Griffin reached into a drawer and found a crescent wrench. He knelt on the deck and adjusted the wrench to one of the bolts holding the batteries to their mounts. If he could get the batteries out of the engine compartment, raise them a couple of feet, a foot even, he could give the bilge pump time to stop the water from rising. He had meant to move the batteries, after he read a cautionary article in one of the boating magazines about how dangerously dependent modern boats had become on sophisticated electronics. But that would have involved some reconstruction beyond his talents, which would have meant dealing with island labor, which would have delayed them.

Delayed them from what?

He cursed and heaved against the first bolt. It was corroded, and the wrench skidded off.

With its way gone, the boat slewed broadside to the sea and fell into a rhythm of steep, jerky rolls. A cupboard door flew open, and a stack of plates skidded out and crashed to the deck.

He tightened the wrench and leaned on the handle.

The bolt moved. He managed half a turn, then the wrench handle butted against the bulkhead. He yanked the wrench off, refitted it and turned again. The water rose.

In the cockpit, Elizabeth lay facedown on the fantail, spread-legged, her feet braced against the roll. One of the dish towels was balled in her fist, and she felt along the hull for the two-inch opening in the exhaust outlet. She could barely reach it with the tips of her fingers, and she tried to jam the towel inside. The pipe was too big, the towel too thin. It slipped out of the hole and floated away.

She heard a new sound, and paused to decipher it. It was the sound of silence. The bilge pump had stopped.

Then she heard Griffin’s voice below. “Bermuda Harbour Radio … this is the yacht Severance … Mayday, Mayday, Mayday … we are sinking … our position is … Fuck!”

Elizabeth pulled the shirt from under her chest and balled it with the second dish towel, and again felt for the hole in the stern.

The boat yawed. Water rushed over the stern, and she skidded. Her feet lost their grip. She was falling. Her arms flailed.

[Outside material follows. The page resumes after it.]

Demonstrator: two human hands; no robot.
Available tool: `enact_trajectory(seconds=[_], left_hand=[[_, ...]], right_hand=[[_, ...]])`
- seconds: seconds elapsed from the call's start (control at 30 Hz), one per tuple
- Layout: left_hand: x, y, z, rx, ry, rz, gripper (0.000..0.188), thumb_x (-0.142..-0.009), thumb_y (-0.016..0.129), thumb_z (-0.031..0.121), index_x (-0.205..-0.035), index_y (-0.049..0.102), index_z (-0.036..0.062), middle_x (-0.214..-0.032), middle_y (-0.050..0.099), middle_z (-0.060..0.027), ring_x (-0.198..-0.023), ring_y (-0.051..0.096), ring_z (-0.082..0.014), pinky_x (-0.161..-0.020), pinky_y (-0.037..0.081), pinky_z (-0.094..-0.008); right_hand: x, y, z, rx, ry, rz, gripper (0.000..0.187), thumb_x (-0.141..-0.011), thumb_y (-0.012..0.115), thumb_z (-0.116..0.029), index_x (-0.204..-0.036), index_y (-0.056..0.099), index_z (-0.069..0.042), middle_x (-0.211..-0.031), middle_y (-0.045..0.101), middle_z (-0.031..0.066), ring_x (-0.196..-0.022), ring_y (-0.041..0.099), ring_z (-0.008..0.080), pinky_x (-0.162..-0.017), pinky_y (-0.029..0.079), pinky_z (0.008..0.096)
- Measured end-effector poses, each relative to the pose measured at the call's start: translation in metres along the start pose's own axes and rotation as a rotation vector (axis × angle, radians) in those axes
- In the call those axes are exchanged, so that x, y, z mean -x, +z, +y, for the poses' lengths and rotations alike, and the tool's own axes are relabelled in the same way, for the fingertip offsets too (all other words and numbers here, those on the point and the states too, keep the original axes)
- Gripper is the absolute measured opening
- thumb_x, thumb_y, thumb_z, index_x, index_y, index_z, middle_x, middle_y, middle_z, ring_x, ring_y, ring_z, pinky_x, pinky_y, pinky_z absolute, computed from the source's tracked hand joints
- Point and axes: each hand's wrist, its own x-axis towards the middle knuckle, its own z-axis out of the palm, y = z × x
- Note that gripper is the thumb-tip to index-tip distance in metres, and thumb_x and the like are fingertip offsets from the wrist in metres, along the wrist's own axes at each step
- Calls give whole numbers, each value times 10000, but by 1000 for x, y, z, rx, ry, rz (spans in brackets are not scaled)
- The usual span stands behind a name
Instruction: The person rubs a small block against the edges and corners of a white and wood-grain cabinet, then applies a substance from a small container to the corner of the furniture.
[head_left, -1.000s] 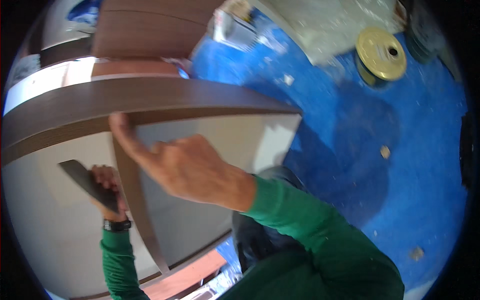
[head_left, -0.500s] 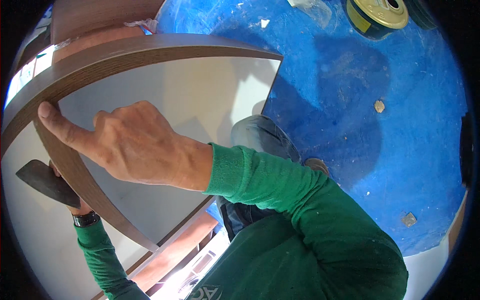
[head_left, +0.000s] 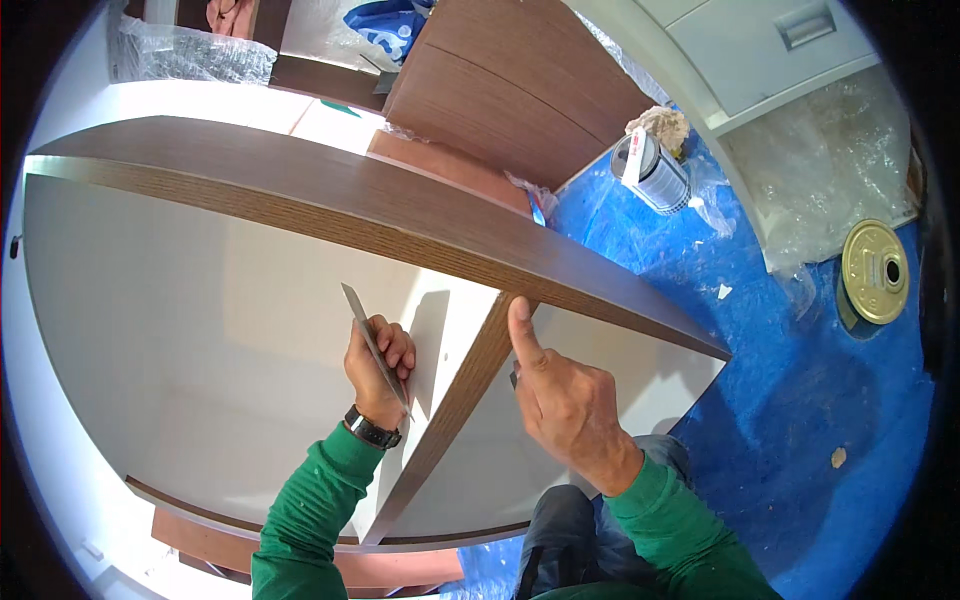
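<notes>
A wooden cabinet carcass with white inner panels lies before me, its brown-edged divider (head_left: 445, 422) meeting the long brown side panel (head_left: 330, 205). My right hand (head_left: 572, 408) rests its outstretched index fingertip on that corner joint. Its other fingers are curled, and a small dark edge of something pokes out beside them, too little to name. Left of the divider, inside the larger compartment, my left hand (head_left: 383, 372) grips a thin, flat, grey scraper blade (head_left: 366, 338), seen nearly edge-on. A dark watch is on the left wrist.
Blue sheeting (head_left: 800, 420) covers the floor at right. On it stand an open can (head_left: 662, 185) and a gold-lidded tin (head_left: 874, 272). Brown panels (head_left: 510, 85) stand at the back, near a pale drawer unit (head_left: 760, 50). My knees are close to the cabinet's near edge.
My view has swung left and up, showing more of the cabinet and room. My right index finger stays at the joint. The left hand with the scraper blade, partly behind the divider before, now shows fully.
</notes>
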Motion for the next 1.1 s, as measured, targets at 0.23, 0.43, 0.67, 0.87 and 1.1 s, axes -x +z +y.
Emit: enact_trajectory(seconds=[0.23, 0.43, 0.67, 0.87, 1.1], left_hand=[[-2, 5, -1, -18, -19, 26, 581, -1067, 391, 606, -680, 371, 172, -537, 327, 18, -475, 380, -146, -456, 291, -275], [1, 9, 1, -3, -50, 76, 582, -1042, 445, 632, -679, 383, 182, -546, 331, 23, -477, 382, -136, -464, 305, -275], [2, 22, 5, 36, -55, 138, 540, -1088, 357, 531, -687, 373, 168, -535, 323, 19, -471, 365, -145, -440, 274, -278], [3, 16, 5, 3, -66, 161, 588, -1043, 444, 627, -665, 370, 182, -542, 317, 19, -476, 375, -139, -455, 289, -277], [-2, 23, 3, 93, -40, 197, 586, -1028, 478, 639, -683, 441, 167, -538, 353, 8, -448, 389, -147, -433, 299, -300]], right_hand=[[-2, -9, -4, 35, -70, -53, 842, -817, 660, 54, -1596, 401, -133, -558, 432, 11, -439, 472, 154, -425, 461, 339], [-14, -18, -3, 90, -88, -91, 831, -813, 651, 48, -1589, 418, -135, -569, 442, 16, -446, 484, 167, -440, 469, 357], [-15, -21, -1, 214, -258, -149, 850, -802, 657, 33, -1594, 417, -162, -594, 447, 33, -456, 503, 189, -439, 465, 363], [-29, -43, 2, 340, -173, -171, 811, -798, 633, 58, -1570, 432, -86, -645, 523, 64, -507, 556, 229, -489, 484, 380], [-25, -47, -23, 324, -201, -236, 840, -808, 639, 27, -1594, 413, -162, -623, 495, 58, -474, 539, 240, -453, 470, 394]])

A hand grabbed her and pulled her back, and Griffin’s voice said, “Never mind.”

“Never mind!? We’re sinking!”

“Not anymore.” His voice was flat. “We’ve sunk.”

“No. I don’t—”

“Hey,” he said, and he gathered her to him and held her head against his chest and stroked her hair. “The batteries’re gone. The pump’s gone. The radio’s gone. She’s gone. What we’ve got to do is get the hell off before she slips away. Okay?”

She looked up at him and nodded.

“Good.” He kissed her head. “Get the EPIRB.”

Griffin went forward and uncovered the raft lashed to the cabin roof. He checked to make sure all its cells were inflated, checked the rubberized box screwed to the deck plates, to reassure himself that no one in some out-island port had stolen their flares or fishing lines or cans of food. He felt his belt to make sure his Swiss Army knife was secure in its leather case.

A five-gallon plastic jug of fresh water was tied to the boat’s railing, and he untied it and set it in the raft. He debated going below to retrieve the small outboard motor stowed forward, then decided: Forget it. He didn’t want to be caught below when the boat sank.

As he undid the last of the raft’s lashings, Griffin felt a weird satisfaction: He wasn’t panicking. He was acting precisely as he should—methodically, rationally, thoroughly.

Keep it up, he told himself. Keep it up. And maybe you’ve got a chance.

Elizabeth came forward. She carried the plastic bag containing the boat’s papers, their passports and cash, and in her other hand the EPIRB, the emergency beacon, a red box covered with yellow Styrofoam, with a retractable antenna on one end.